Nun könnte man ja meinen, dass es nicht so schlimm ist, wenn der Patient nicht alles versteht. Aber „über den Erfolg einer Behandlung entscheidet auch die Beziehung zwischen Arzt und Patient“, sagt Suhr. Ein Patient, der seinem Arzt vertraut, der die Behandlung versteht und auch die Entscheidung mit getroffen hat, habe bessere Aussichten, wieder gesund zu werden.

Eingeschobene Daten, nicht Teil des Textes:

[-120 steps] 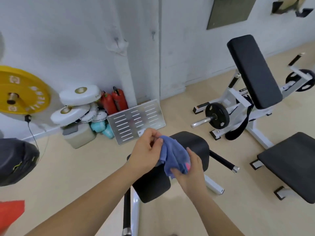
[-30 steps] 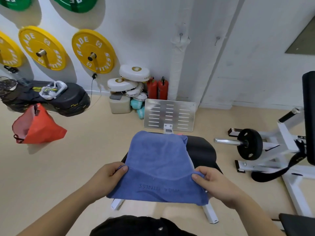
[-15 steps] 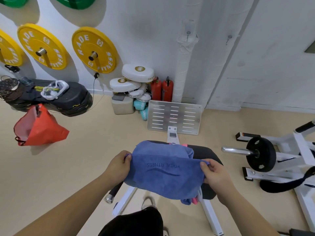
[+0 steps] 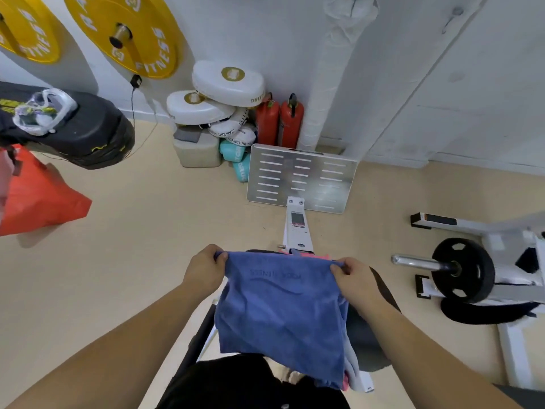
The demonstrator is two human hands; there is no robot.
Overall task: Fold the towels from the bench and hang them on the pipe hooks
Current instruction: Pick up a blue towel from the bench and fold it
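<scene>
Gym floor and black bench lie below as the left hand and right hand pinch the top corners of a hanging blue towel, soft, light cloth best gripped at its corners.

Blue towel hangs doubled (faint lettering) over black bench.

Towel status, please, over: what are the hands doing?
Left hand and right hand each pinch a top corner. Blue towel hangs above the bench. Nothing seen blocking it.
</scene>
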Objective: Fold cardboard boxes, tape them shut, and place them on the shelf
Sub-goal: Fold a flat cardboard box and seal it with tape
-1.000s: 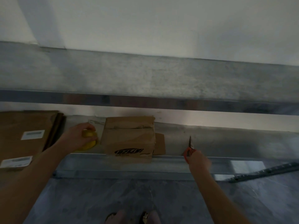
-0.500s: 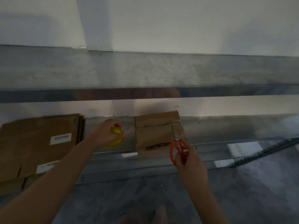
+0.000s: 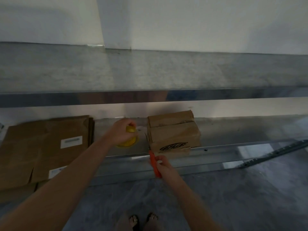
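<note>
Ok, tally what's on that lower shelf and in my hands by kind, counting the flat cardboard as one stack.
1 folded cardboard box
1 stack of flat cardboard, sheet count unclear
1 yellow tape roll, gripped by the left hand
1 orange scissors, held in the right hand
Total: 4

A pale wall fills the frame's top; a grey metal shelf crosses the middle; dim grey floor lies below.
</note>
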`<state>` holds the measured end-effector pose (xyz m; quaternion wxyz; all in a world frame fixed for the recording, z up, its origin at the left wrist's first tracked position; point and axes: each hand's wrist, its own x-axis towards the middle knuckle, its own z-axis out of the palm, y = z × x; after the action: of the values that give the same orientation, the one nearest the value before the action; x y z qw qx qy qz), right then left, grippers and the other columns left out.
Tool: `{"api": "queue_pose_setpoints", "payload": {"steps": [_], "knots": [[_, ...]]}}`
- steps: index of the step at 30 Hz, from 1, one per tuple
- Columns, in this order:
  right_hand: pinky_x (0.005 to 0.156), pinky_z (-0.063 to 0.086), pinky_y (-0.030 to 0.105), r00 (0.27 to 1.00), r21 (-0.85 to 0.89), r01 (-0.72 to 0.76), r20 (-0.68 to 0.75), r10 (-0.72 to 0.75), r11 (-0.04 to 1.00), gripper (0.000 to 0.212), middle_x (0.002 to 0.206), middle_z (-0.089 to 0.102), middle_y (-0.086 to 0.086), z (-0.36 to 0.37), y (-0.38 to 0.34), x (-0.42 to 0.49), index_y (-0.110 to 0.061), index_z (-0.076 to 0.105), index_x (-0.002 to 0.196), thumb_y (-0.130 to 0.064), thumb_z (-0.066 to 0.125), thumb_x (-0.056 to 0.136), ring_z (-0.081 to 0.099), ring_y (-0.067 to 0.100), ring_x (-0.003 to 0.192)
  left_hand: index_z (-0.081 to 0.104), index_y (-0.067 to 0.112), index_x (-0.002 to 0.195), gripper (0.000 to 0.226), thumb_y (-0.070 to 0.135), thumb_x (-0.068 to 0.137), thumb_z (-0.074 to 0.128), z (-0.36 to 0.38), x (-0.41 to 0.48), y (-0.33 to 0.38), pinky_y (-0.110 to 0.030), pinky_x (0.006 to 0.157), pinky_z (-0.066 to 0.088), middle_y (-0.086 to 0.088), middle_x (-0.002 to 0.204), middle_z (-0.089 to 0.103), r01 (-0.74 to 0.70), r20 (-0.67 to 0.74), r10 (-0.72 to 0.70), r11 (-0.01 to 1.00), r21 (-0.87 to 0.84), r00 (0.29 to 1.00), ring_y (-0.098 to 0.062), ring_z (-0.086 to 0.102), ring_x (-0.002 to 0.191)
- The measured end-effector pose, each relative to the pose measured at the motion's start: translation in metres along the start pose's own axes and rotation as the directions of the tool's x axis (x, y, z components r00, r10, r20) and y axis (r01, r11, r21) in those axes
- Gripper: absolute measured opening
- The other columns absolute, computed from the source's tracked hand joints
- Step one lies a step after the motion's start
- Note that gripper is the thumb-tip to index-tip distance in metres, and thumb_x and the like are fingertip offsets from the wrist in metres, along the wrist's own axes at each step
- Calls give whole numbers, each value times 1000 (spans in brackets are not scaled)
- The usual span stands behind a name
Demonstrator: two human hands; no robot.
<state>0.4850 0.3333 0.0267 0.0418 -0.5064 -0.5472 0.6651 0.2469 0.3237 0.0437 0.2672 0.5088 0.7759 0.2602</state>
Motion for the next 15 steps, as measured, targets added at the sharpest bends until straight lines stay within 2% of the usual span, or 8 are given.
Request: {"api": "queue_pose_setpoints", "payload": {"steps": [1,3,7,10,15], "knots": [[46,39,11,999,8,-21,28,21,1000,25,70,55,-4,-2,-1,3,-21,51,108,-38,62,93,54,2,56,60,29,99,24,31,80,74,-1,1,-1,-28,76,40,4,106,56,0,0,0,1000,-1,1000,-15,53,97],[40,34,12,996,44,-47,80,43,998,23,69,51,0,-5,-2,7,-21,50,112,-35,58,96,49,4,51,60,29,99,25,33,79,75,-1,3,-2,-27,75,40,5,106,56,3,3,-3,1000,-7,1000,-13,53,96],[44,31,19,995,104,-59,83,50,993,35,65,53,-1,-1,-5,18,-20,53,110,-48,63,90,47,9,50,61,27,100,27,35,79,75,-1,5,-2,-25,73,38,6,105,55,5,9,-5,1000,-2,1000,-12,52,96],[49,26,24,989,108,-139,71,132,984,32,63,59,-3,3,-6,28,-22,57,100,-53,58,92,50,12,52,62,26,99,27,35,77,76,0,7,-2,-24,72,37,6,104,56,-7,-12,7,1000,-4,1000,-12,52,95],[39,34,17,979,264,-203,78,189,943,25,62,61,-2,7,-7,36,-19,58,101,-43,61,94,54,9,48,63,25,97,26,34,77,77,1,9,-3,-24,73,36,6,103,58,-2,-17,2,1000,5,1000,-12,52,95]]}}
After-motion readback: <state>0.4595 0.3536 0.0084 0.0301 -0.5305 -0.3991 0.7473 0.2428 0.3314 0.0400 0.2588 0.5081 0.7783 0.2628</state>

Einerseits machte Patienten keine Fehler bei der Einnahme von Medikamenten, wenn es keine Missverständnisse bei der Dosierungsempfehlung gibt, sagt Suhr. Zum anderen ist die Therapietreue ein Faktor: Sie gilt als ein Schlüssel zum Behandlungserfolg. Wer dem Arzt vertraut und verstanden hat, worum es geht, dem fällt es leichter, sich an dessen Empfehlungen zu halten.
Patienten rät Suhr, sich Fragen an den Arzt vorab aufzuschreiben, und sich auf jeden Fall auch zu trauen, nachzufragen. „Falsche oder peinliche Fragen gibt es beim Arztbesuch nicht. Man könne sich auch eine vertraute Person als Unterstützung mitnehmen.